まぁどうでもいいや。喧嘩売られたら買う、そうでない限りは俺から接触する気はない。
「ま、俺はこんなもんだ。お前は?」
「アタシ?」
「ああ。足技とか能力とか、すっげぇよな」
「ふふーん。まぁ、同期の中でアタシに勝てる奴はいないわね。神風流の皆伝、そして『銀狼』を名乗ることが許されたから」
「銀狼……?」
「うん。アタシ、孤児なんだけどね、神風流のアタシの師匠が、アタシの髪を気に入って弟子にしてくれたの。
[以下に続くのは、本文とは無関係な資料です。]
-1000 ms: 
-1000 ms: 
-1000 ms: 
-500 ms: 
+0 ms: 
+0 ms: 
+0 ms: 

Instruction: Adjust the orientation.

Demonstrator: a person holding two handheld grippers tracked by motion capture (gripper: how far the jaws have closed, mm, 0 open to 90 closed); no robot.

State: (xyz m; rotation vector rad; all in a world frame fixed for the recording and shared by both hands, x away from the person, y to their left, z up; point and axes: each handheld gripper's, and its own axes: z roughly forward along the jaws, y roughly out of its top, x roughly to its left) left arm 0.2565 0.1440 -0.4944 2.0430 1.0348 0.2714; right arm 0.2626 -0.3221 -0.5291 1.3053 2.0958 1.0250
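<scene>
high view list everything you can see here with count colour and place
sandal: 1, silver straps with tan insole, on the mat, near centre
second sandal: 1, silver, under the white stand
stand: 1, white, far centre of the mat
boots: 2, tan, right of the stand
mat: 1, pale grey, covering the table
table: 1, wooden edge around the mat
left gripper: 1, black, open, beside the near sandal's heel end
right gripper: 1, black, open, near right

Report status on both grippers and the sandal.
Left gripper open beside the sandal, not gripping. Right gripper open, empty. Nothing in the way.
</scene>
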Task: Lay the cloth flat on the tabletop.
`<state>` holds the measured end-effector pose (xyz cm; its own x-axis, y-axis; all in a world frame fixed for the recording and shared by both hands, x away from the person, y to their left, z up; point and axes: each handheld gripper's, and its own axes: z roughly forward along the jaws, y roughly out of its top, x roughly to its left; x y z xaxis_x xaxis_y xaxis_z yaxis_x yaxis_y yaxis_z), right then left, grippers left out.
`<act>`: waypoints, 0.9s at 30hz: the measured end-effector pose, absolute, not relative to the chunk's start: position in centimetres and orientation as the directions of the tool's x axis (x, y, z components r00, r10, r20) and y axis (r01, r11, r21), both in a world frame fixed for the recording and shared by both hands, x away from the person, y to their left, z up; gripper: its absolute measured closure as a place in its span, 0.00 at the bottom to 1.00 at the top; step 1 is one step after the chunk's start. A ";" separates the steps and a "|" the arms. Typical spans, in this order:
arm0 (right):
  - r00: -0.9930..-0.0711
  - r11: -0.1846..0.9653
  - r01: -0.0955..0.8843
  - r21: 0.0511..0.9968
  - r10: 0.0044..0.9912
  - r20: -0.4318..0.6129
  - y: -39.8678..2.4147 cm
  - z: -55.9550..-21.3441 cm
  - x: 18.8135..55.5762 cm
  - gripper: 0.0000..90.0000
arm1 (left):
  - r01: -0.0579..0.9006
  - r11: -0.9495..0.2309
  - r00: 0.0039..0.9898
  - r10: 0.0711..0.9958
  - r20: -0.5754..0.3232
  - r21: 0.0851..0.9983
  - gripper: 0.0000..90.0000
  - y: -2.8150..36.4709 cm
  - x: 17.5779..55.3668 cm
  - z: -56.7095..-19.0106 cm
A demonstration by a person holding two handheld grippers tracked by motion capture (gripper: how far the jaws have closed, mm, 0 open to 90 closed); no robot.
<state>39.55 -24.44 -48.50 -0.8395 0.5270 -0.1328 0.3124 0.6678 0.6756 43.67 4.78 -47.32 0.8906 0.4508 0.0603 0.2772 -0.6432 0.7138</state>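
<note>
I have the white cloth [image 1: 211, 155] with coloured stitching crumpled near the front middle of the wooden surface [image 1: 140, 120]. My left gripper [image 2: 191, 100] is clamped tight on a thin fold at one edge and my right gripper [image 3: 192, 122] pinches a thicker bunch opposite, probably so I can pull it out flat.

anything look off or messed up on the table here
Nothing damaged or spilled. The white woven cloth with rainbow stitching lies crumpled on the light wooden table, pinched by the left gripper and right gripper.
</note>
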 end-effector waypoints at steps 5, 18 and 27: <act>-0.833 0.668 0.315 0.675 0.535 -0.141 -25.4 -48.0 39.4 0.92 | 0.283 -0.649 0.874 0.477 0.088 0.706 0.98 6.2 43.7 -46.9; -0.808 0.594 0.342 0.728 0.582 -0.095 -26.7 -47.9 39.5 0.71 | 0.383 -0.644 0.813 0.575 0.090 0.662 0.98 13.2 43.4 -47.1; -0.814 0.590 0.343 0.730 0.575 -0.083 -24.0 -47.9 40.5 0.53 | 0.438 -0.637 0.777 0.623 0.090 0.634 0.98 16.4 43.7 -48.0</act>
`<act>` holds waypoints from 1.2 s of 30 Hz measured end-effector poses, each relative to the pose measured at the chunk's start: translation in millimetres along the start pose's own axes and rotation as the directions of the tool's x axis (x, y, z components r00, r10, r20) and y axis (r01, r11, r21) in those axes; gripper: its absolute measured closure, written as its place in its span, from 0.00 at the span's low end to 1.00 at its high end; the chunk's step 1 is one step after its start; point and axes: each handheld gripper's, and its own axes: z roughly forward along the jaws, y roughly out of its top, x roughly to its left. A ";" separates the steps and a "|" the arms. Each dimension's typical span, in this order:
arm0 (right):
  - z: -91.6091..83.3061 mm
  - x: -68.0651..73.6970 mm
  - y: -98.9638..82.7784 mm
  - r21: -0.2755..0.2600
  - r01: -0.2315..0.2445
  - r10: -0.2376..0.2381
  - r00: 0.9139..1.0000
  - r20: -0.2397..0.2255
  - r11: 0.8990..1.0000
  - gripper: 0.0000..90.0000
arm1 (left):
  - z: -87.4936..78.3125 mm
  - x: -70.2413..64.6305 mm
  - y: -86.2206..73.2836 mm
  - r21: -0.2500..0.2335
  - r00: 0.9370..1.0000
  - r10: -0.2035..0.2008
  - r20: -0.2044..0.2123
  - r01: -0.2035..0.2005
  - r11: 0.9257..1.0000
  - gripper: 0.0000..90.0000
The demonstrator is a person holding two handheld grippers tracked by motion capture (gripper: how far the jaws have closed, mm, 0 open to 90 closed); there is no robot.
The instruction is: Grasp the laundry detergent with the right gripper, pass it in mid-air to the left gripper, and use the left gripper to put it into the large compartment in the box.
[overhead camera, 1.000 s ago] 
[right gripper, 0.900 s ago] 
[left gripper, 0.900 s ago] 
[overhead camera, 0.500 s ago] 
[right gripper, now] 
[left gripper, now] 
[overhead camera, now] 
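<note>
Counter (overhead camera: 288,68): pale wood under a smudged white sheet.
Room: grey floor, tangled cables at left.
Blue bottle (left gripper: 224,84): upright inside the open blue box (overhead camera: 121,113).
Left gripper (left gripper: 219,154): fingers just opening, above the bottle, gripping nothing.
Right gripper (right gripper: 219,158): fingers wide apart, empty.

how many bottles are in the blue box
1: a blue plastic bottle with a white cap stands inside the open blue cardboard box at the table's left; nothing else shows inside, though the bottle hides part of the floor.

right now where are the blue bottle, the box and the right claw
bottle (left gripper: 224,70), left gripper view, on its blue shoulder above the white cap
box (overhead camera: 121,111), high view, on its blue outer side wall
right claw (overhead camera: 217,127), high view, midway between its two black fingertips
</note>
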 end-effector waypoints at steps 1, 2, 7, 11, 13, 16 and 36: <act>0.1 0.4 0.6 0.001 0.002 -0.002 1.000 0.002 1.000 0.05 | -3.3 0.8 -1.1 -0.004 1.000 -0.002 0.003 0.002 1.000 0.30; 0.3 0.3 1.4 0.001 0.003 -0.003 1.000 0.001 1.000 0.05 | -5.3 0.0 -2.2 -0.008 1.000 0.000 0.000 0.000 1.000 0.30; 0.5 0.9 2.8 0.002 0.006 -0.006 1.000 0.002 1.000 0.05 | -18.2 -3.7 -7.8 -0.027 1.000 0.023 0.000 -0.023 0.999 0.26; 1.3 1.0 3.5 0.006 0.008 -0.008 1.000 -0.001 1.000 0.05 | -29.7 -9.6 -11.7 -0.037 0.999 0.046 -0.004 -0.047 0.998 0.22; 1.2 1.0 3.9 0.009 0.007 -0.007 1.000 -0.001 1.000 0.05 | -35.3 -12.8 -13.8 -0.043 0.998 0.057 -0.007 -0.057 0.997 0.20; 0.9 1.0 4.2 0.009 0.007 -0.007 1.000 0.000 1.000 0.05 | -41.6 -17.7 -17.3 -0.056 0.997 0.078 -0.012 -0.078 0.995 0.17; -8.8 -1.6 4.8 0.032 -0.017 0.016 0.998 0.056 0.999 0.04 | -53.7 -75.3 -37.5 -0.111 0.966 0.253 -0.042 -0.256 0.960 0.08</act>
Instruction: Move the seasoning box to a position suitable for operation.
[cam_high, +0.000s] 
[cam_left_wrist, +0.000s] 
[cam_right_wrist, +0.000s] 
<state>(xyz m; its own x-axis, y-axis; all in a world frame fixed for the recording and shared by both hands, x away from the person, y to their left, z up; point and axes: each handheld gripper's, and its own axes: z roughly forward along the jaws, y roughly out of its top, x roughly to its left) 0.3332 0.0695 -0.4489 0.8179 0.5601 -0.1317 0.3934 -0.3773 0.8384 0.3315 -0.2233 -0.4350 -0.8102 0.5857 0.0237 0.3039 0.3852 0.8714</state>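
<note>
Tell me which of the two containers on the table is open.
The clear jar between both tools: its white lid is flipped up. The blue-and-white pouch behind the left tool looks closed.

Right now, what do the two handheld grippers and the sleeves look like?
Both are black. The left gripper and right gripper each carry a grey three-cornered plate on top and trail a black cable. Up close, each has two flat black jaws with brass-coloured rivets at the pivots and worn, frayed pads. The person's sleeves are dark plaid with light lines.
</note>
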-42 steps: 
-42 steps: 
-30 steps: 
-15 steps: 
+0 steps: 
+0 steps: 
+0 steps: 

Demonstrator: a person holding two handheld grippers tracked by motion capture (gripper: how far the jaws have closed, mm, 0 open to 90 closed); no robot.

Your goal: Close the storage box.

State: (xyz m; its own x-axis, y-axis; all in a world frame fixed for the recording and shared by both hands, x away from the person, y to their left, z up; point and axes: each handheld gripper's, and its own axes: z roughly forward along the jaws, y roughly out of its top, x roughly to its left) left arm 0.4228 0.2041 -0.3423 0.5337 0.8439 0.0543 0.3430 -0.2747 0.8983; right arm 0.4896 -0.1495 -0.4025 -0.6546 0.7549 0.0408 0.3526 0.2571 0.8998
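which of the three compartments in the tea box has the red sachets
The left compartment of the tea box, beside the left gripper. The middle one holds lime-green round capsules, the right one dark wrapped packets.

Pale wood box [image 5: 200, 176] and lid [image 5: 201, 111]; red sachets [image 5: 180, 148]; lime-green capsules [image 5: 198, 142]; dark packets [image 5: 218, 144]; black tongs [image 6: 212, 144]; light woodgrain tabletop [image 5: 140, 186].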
カグヤって名前も付けてくれた」
そう言って、カグヤは空……月へと指さす。
「月の国のおとぎ話に、カグヤヒメってのが出てくるの。銀色の美しい月に住む王妃の名前がカグヤ、お前の髪は月のように美しいって……だからカグヤ」
「へぇ……」
カグヤは嬉しそうにほほ笑んだ。
「神風流の皆伝を受けて、銀狼を名乗ることを許されて……師匠は死んだわ」
「死んだ?」
「うん。殺された」
「え」
な、なんか重い話になってきた。
「犯人はわかってる。でも……今のアタシじゃ届かない。だから強い奴を片っ端から倒して強くなる」
「お前、だから盗賊だの冒険者だの喧嘩売ってたのか」
「うん。レッドルビー王国にはもうアタシを満足させることはできない、そう思ってたときに現れたのがアンタ……これ、運命じゃない?」
「そうか?」
「そうよ。まぁそういうことで、アンタに付いていけば天使とも戦えるってわけね」
「いや、知らん」
「じゃ、アタシ寝るから。おやすみー」
すっごい終わらせ方だなおい。いきなり話終わったぞ。
カグヤはテントの中へ消え……ちょいまて、夜警。
「…………まぁ、いっか」
結局、カグヤは朝まで起きなかった……俺一人で夜警かい。